本项目描述了一项研究计划，以确定BMP 9-BMPR 2-ALK 1的功能 肺血管生物学中的信号轴，并确定其对肺血管生物学的贡献。 动脉高血压（PAH）。编码BMP 9信号传导的基因中的功能缺失突变 内皮细胞中的复合物-BMPR 2、ALK 1、共受体ENG、GDF 2和下游效应物 SMAD 9-与遗传性PAH有关，而这些因子的获得性缺乏 和下游SMAD 1/5/9信号传导的改变已经成为非遗传形式（PH）的标志。的 BMPR 2/ALK 1信号调节肺内稳态的机制 血管系统是未知的，并且BMP 9信号传导失调的方式可以 PAH的易感因素仍不完全清楚。
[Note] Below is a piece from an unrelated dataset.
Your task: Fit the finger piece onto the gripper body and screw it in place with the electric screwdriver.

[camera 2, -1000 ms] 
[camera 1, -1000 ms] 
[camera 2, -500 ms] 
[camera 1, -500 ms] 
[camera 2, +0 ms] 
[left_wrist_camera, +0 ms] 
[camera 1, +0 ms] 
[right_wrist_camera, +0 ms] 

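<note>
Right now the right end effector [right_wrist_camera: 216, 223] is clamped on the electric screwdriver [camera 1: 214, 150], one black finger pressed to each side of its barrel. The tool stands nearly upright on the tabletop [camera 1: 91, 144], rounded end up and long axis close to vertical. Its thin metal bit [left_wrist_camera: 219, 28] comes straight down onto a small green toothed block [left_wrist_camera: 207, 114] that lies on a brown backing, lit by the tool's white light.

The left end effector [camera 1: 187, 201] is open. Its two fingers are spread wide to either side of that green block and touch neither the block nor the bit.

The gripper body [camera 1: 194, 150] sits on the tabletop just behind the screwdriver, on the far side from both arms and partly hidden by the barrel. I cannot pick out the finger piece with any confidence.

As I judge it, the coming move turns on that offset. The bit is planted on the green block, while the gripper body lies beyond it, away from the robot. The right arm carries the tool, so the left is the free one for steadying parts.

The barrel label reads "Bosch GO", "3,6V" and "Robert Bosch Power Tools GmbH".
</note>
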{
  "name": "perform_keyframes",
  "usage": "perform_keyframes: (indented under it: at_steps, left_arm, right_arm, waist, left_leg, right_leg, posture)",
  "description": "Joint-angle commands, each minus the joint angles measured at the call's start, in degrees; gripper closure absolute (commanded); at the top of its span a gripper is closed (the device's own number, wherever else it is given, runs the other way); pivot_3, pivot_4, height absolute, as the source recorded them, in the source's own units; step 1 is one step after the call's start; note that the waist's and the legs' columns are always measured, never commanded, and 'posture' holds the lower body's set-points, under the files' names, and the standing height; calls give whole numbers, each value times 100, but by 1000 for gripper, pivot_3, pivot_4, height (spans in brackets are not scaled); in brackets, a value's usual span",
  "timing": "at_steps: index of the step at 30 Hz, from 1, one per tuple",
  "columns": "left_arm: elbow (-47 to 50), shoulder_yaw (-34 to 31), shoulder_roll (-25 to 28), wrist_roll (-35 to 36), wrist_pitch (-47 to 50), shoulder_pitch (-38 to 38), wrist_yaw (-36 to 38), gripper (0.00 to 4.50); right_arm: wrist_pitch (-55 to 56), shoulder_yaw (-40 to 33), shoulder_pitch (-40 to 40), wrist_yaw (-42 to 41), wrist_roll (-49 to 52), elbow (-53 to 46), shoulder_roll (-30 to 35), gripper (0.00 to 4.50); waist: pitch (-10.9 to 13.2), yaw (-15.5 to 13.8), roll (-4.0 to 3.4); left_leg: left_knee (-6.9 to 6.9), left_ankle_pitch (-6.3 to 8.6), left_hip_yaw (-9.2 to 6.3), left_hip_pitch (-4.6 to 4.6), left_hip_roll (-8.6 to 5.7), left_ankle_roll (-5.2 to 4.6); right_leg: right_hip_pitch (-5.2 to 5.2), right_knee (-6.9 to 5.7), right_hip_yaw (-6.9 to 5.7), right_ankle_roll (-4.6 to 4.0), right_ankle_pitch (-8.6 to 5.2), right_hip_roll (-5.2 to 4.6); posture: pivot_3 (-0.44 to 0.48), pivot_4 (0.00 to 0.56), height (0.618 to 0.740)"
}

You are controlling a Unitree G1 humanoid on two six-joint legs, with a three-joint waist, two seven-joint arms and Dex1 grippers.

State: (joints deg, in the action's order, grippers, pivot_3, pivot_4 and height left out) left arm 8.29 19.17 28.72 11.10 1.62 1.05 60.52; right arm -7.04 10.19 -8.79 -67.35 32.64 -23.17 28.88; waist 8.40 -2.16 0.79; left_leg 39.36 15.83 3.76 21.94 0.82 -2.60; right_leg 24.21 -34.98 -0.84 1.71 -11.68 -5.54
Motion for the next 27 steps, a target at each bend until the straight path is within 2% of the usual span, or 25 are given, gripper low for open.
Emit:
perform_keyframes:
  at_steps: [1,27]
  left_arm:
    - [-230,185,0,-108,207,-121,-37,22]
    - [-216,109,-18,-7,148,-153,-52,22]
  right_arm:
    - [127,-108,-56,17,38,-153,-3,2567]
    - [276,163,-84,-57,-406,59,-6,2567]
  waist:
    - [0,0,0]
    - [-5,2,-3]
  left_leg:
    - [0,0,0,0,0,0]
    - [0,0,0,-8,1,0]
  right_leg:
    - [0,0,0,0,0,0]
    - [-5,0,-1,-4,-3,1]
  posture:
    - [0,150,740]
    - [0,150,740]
支持BMP 9的保护作用 用重组BMP 9配体治疗减轻PH和肺血管 在几种PH模型中的重塑，而循环BMP 9的缺乏与PH相关。 门脉高压特别地，用ALK 1-Fc（一种BMP 9配体捕获剂）处理也 改善实验PH，表明BMP 9的Janus样上下文敏感效应 PAH中的信号。该计划的目标1包括详细的机制研究，以了解如何 由BMP 9信号转导募集的不同的共受体和效应子可能引起不同的功能， 肺血管细胞目的2研究这些信号的生理效应， 肺血管屏障功能的体外和体内模型。目标3考察选择性 BMP 9受体复合物的各种组分的参与可能影响实验性的 PH和肺血管重构。这些研究充分利用了 BMP/TGF β信号通路的选择性调节和靶向，以及新的 药理学探针，其被设计为在一个或多个细胞中接合信号传导途径的各种组分。 高度选择性和可翻译的时尚。该计划得到了概念验证研究的支持 使用人类细胞和最先进的模型。该项目建立在所展示的 调节BMP/TGFb家族信号传导用于治疗肺损伤的治疗潜力 血管疾病，并可能产生克服血管疾病局限性的新策略 目前已批准的和试验性治疗。